[GIVEN MATERIAL]:

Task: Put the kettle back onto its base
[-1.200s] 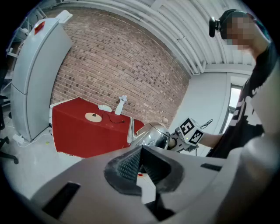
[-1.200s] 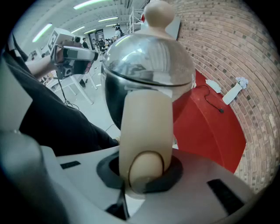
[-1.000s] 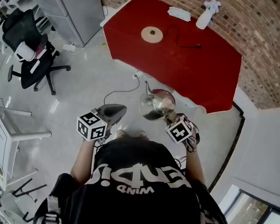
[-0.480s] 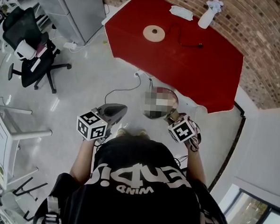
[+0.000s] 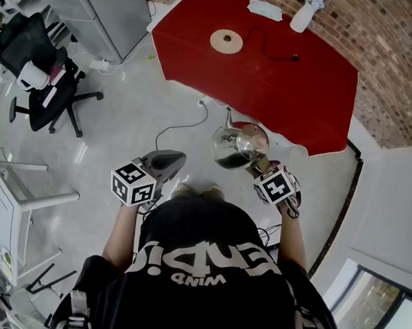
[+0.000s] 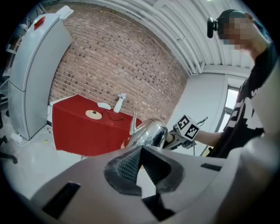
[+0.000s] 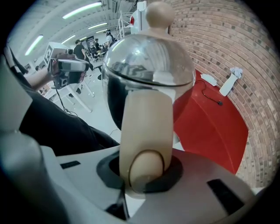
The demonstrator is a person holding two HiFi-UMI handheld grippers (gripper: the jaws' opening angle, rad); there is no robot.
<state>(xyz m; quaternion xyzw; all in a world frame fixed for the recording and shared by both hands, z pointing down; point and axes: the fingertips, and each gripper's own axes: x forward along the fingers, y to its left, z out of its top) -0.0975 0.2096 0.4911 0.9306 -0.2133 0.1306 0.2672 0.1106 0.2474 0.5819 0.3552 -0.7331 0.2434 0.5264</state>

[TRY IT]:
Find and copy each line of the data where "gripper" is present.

[ANSWER TO THE EXERCISE]:
The demonstrator is a person holding two HiFi-UMI handheld grippers (gripper: the jaws' opening angle, rad); there is no robot.
<state>(xyz m; quaternion xyzw; all in a world frame fixed for the recording and shared by both hands, z pointing down; point and axes: the fingertips, and each gripper's own axes: x forward along the fingers, y to its left, z out of its top) -0.0975 0.2096 0.4911 0.9306 -0.2133 0.1306 0.2672 0.1106 0.2474 0.5819 0.3552 -0.7331 0.2434 0.5264</state>

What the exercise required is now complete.